Three months ago, I wrote this post detailing my plans for cutting back on my online time in 2018. I’ve been sticking to the strategy I spelled out for you all back in January, and the results have been pretty shocking, so I thought I would share them with you.
Disclaimer: I’m a regular, fallible human who has made her share of mistakes in collecting this data, so the numbers I’m laying out are by no means 100% accurate. Those numbers also don’t account for minutes spent online at work, although the social media numbers do account for times I’ve checked social media at work. Any further questions or clarifications, leave me a comment and ask.
I spent most of January trying to adjust to the changes I’d made, which means I wasn’t nearly as strict with myself as I was in February or March. I also struggled with how to calculate my percentage of total online time, which changed my end-of-month numbers at least twice.
Since I’m not counting work time or times when I should be sleeping, I had to subtract those hours from the total number of hours in a month in order to get the most accurate percentage. After all that was said and done though, I wound up spending 11% of my available time online in January, and using social media roughly 97 times. Those numbers are WAY lower than they would’ve been in December–in large part because I was actually paying attention–but still not great.

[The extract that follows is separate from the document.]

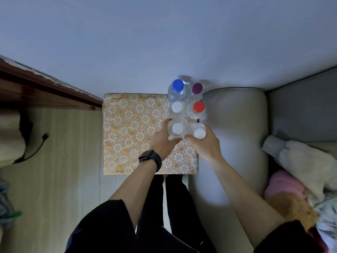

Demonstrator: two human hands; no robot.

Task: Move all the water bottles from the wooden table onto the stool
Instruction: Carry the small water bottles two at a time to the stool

That said, they did motivate me a ton going into February, which you can probably tell from those numbers. I spent 8% of my available time online, and only used social media 74 times. That’s a pretty significant decrease for a one month time span.
However, I didn’t see nearly as much overall change in March for a couple of valid reasons, one of which being my mental health. When I’m having unusually high anxiety, I’m a lot more likely to mindlessly surf the internet than I am to tackle other, more challenging projects, and March was a rough mental health month for me. Another of those reasons had to do with how many more days there are in March as opposed to February, which didn’t impact my calculations for online time but did give me an additional three days to spend racking up social media usage.
I’m kind of grateful that I somehow spent only 8% of my free time online this month, yet still frustrated by how little time it took me to stagnate. I also had 89 social media usages in March, which was a lot more than last month. A small jump would’ve been understandable to me, given the three additional days I was dealing with, but 15 additional usages doesn’t feel small. One more reminder that I need to be better and more pro-active about cracking down on my Facebook and Twitter surfing going forward.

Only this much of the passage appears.